That’s important. Let’s get right to it.
This focuses on the security failures of that day. First, one of the things it found was that Capitol Police did have the intelligence. They had seen numerous postings online about potential violence, including, “Bring a gun,” for example, but that the police did not share that widely and did not make the correct assessment about how dangerous all those pieces were.
Also, something I had not seen before, that the Pentagon, from interviews with the committee, the former defense secretary and former chief — chairman of the Chiefs of Staff there said — of the Joint Chiefs of Staff — said the Pentagon actually wanted to lock down D.C. two days before January 6 because they were so concerned, and that idea was rejected.
Now, the National Guard, we know the problems in the communications there. The requests did not go through. And then, when the requests did go through the Pentagon, it was delayed. All of that led to a finding in this report that the National Guard did not arrive at the U.S. Capitol until after the Capitol itself was secured.

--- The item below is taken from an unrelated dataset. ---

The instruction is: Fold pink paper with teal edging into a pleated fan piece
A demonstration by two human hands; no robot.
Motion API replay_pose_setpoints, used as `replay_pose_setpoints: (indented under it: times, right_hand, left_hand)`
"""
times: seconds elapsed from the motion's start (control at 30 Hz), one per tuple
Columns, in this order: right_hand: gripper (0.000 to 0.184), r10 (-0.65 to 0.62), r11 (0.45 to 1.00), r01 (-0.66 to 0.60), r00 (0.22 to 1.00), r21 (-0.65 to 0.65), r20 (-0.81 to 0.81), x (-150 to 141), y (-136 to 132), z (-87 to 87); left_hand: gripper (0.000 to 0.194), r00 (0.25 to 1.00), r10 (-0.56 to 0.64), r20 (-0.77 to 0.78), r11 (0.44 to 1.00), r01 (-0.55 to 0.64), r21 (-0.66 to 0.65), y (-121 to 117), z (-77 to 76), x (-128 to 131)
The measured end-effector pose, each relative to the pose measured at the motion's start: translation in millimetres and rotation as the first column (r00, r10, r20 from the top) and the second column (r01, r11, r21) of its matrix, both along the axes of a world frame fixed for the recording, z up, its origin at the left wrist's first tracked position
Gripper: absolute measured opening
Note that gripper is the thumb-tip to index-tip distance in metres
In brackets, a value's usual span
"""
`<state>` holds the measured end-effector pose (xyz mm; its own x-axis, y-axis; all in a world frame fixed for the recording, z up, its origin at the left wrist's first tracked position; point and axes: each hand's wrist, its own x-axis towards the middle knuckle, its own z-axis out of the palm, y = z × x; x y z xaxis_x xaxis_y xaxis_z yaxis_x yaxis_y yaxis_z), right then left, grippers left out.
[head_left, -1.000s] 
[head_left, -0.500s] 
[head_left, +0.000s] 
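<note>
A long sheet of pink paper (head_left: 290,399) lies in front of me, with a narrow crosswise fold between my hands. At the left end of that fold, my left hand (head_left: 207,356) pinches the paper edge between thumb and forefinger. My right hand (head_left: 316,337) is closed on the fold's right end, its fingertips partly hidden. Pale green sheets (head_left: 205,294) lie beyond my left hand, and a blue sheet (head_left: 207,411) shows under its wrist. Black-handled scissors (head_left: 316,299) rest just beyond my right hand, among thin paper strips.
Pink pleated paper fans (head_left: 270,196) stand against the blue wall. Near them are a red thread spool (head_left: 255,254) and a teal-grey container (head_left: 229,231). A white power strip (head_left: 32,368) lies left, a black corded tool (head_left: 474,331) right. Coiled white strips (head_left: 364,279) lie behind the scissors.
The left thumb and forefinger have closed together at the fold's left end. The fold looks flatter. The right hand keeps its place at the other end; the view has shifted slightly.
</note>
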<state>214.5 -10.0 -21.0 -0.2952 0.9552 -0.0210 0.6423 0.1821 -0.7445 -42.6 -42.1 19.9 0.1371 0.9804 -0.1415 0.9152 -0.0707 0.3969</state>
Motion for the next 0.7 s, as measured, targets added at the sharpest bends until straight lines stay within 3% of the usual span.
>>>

There is a main — one of the 20 recommendations in this report that I think is most significant is that the Capitol Police be able to call on the National Guard on their own. Right now, Capitol Police is — are overseen as what some believe is an antiquated board of three people who are appointed by Congress. They are slow to act.
And it’s notable that — something that is not in this report, this report does not recommend any changes to that board’s structure. And I know Capitol Police believe that they can’t do their job better until that structure changes. Something else not in this report is President Trump and any role he played on that day.
That’s because the whole purview of this report was limited to security failures on that day. That was the goal.